What is expected ▸
Only the lines below starting at the one containing "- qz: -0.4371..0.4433" and ending at the one containing "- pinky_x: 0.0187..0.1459" belong in the answer, each copied exactly.

Provided records ▸
========================
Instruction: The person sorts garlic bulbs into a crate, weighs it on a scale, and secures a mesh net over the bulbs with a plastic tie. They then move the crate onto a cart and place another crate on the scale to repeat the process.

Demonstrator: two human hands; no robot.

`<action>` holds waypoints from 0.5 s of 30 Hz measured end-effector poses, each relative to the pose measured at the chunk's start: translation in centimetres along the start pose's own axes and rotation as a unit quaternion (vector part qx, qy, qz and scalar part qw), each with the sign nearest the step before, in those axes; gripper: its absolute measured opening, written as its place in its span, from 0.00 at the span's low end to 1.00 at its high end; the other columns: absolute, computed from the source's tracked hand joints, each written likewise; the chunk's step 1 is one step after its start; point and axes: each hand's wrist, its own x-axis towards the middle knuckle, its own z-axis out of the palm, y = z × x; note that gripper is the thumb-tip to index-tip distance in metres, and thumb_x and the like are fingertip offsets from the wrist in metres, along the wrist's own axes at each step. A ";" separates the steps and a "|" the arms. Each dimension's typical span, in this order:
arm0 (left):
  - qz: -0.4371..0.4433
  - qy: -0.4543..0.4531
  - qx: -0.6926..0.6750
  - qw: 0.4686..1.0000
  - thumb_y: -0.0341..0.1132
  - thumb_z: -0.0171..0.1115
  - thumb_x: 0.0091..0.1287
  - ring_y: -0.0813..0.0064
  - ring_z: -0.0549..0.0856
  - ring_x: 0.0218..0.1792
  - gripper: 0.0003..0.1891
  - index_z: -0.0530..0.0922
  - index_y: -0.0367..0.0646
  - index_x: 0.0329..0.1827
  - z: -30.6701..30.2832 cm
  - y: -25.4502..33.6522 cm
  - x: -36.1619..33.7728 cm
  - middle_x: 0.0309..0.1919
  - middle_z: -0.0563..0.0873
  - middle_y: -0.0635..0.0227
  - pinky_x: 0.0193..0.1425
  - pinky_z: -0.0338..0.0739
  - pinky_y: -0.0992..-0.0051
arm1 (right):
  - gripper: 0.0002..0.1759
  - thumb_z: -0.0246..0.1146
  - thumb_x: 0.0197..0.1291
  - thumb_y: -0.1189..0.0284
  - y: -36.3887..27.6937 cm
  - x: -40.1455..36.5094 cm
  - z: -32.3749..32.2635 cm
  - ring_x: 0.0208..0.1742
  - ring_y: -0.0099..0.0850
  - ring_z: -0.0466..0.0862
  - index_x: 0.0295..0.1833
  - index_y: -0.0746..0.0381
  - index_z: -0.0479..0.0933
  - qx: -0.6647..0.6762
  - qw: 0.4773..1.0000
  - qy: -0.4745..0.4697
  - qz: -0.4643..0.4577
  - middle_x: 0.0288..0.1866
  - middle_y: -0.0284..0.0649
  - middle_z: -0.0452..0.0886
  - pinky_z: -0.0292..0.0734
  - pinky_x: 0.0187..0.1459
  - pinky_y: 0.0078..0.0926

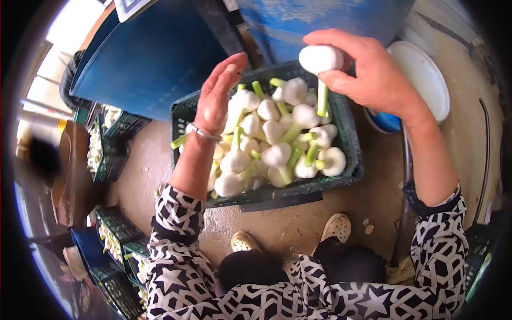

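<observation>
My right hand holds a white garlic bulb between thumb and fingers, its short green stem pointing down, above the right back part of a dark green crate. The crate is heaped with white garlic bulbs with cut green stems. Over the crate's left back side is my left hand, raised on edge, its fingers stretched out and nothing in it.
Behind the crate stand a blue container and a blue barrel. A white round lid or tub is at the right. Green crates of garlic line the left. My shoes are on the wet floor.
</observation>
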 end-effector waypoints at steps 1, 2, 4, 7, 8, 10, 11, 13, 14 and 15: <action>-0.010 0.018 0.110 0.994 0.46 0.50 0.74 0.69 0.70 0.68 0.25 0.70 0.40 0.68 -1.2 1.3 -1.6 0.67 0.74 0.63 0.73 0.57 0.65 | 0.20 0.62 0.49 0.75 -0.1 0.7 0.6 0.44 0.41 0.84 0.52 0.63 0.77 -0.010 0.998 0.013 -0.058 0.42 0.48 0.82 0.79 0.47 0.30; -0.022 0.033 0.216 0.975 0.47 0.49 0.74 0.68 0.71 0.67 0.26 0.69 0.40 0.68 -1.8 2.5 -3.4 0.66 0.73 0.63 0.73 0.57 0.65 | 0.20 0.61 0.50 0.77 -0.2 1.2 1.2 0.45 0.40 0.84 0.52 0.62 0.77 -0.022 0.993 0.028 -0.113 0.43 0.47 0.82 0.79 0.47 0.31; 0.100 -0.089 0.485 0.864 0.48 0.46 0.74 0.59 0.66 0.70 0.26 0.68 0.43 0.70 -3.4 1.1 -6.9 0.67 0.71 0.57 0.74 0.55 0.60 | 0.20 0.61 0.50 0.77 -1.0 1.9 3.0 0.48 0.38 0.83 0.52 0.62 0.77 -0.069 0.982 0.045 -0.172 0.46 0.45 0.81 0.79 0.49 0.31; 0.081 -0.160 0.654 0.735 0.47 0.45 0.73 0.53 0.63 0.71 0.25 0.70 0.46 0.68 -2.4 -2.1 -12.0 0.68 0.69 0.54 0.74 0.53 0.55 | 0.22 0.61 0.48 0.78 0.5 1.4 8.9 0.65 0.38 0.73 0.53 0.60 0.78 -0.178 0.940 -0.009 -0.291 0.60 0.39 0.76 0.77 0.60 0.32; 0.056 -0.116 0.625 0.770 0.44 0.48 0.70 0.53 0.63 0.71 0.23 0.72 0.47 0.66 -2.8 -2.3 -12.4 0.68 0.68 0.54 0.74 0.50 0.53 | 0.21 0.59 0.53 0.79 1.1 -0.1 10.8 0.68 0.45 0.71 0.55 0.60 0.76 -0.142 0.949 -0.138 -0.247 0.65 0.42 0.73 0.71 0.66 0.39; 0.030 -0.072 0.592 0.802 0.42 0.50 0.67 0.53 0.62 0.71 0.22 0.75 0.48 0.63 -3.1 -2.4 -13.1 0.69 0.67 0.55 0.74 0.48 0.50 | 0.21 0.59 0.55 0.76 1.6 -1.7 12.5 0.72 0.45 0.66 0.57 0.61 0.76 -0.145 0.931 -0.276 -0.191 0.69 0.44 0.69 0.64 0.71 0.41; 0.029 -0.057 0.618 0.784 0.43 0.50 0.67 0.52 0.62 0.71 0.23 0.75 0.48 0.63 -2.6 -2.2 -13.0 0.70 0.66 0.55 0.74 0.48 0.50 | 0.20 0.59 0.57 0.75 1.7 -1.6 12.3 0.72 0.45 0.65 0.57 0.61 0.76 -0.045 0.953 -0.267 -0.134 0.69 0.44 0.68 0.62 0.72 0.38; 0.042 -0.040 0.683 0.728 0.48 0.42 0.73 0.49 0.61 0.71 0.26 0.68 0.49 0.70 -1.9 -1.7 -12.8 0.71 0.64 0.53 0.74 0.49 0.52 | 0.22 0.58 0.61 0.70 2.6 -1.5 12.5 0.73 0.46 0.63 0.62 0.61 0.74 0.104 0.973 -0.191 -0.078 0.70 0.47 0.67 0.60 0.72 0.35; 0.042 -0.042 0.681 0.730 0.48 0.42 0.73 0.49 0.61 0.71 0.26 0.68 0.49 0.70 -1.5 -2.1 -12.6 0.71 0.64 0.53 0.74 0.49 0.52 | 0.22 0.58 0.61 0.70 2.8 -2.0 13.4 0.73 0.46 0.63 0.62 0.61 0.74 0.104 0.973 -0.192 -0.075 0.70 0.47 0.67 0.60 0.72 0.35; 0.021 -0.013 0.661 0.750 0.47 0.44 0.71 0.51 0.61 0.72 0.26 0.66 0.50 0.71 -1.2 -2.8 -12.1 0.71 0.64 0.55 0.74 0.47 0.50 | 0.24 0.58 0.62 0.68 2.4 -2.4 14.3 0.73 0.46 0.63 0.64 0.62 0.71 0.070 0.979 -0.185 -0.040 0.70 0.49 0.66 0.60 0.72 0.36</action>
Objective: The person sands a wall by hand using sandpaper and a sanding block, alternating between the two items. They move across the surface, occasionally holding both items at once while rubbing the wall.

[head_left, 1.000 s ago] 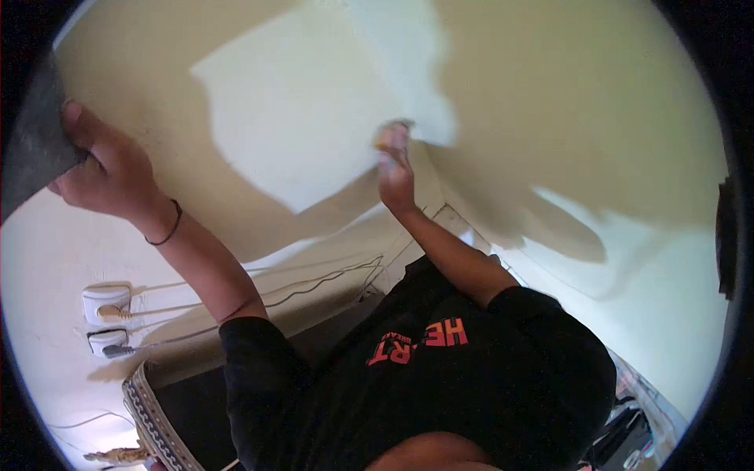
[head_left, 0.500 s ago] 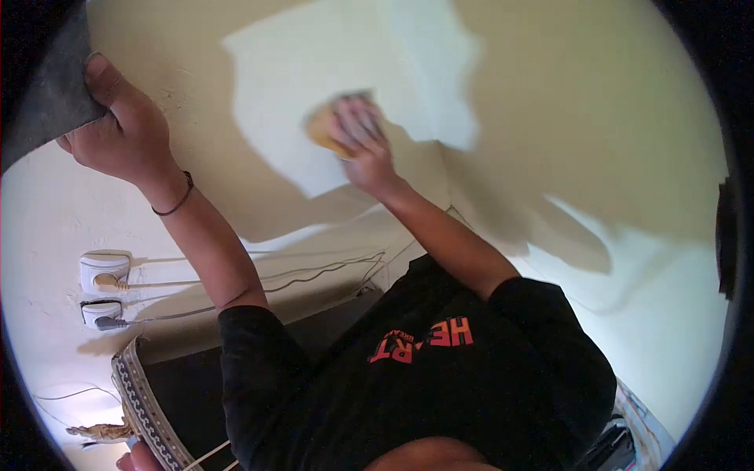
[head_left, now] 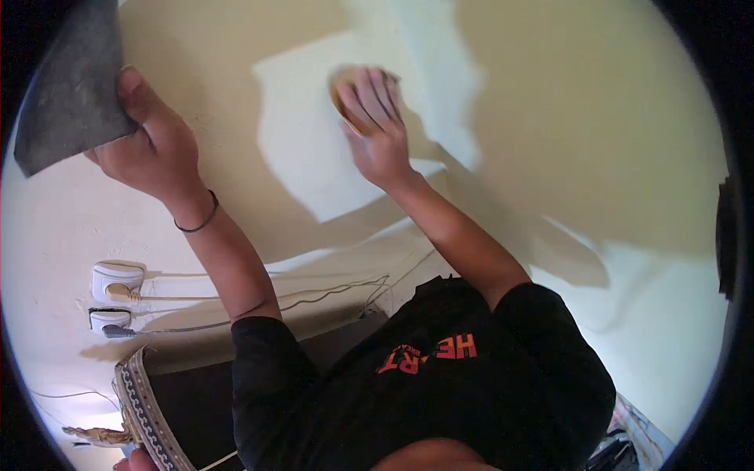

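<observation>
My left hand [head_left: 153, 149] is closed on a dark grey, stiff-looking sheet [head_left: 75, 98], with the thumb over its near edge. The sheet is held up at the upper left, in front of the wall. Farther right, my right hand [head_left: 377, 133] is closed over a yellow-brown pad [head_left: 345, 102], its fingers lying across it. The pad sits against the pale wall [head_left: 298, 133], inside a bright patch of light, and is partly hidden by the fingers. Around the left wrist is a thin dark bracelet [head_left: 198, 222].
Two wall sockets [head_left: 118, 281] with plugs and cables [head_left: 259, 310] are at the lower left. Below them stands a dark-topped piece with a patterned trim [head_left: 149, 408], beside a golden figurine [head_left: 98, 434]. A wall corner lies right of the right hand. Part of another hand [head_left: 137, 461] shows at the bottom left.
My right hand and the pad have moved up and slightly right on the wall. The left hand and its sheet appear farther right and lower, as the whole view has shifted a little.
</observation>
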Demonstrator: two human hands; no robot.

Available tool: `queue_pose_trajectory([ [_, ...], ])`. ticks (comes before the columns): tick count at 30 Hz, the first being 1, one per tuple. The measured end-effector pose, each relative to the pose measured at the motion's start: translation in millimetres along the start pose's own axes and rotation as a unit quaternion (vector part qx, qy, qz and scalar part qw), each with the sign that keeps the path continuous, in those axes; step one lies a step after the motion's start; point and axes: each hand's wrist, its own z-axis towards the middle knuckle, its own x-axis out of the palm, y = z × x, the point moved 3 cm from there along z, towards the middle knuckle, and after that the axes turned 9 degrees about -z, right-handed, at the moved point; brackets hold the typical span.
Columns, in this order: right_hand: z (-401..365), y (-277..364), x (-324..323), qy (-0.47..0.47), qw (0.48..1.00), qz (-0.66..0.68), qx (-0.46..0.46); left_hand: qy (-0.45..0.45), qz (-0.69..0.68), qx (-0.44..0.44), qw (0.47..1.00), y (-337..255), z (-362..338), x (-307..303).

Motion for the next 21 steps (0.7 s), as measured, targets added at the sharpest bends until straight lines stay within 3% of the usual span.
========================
Solved problem ▸
  - qz: -0.4371..0.4433
  - qy: -0.4543..0.4531
  - qx: -0.6926..0.6750
  - qw: 0.4686..1.0000
  - thumb_y: -0.0341..0.1132
  - thumb_z: -0.0171..0.1115
  - thumb_x: 0.0091..0.1287
  - ring_y: -0.0813..0.0064
  - ring_z: -0.0549..0.0856
  - ring_x: 0.0218..0.1792
  - gripper: 0.0003..0.1891
  - index_z: -0.0530..0.0922
  - index_y: -0.0367..0.0646
  - index_x: 0.0329..0.1827
  - z: -30.6701..30.2832 cm
  - y: -25.4502..33.6522 cm
  - x: -36.1619..33.7728 cm
  - middle_x: 0.0309..0.1919
  - middle_z: -0.0563..0.0873
  - middle_y: -0.0635..0.0227
  - pinky_x: 0.0193..0.1425
  - pinky_z: -0.0338..0.0739
  - pinky_y: -0.0992..-0.0051
arm1 (right):
  - gripper: 0.0002..0.1759
  - thumb_z: -0.0246..0.1146
  - thumb_x: 0.0197..0.1291
  - thumb_y: -0.1189..0.0284
  - y: -36.3887..27.6937 cm
  - x: -40.1455..36.5094 cm
  - z: -32.3749..32.2635 cm
  - ring_x: 0.0208..0.1742
  - ring_y: -0.0099..0.0850
  - ring_z: -0.0466..0.0862
  - index_x: 0.0295..0.1833
  - index_y: -0.0746..0.0381
  - index_z: -0.0479..0.0933
  - qx: -0.6647..0.6762
  - qw: 0.4773..1.0000
  - qy: -0.4745..0.4697
  - qz: -0.4643..0.4577
  - middle_x: 0.0288..0.1866
  - middle_y: -0.0284..0.0649
  - middle_z: -0.0452..0.0886
  - pinky_z: -0.0292..0.0734
  - pinky_x: 0.0187..0.1459

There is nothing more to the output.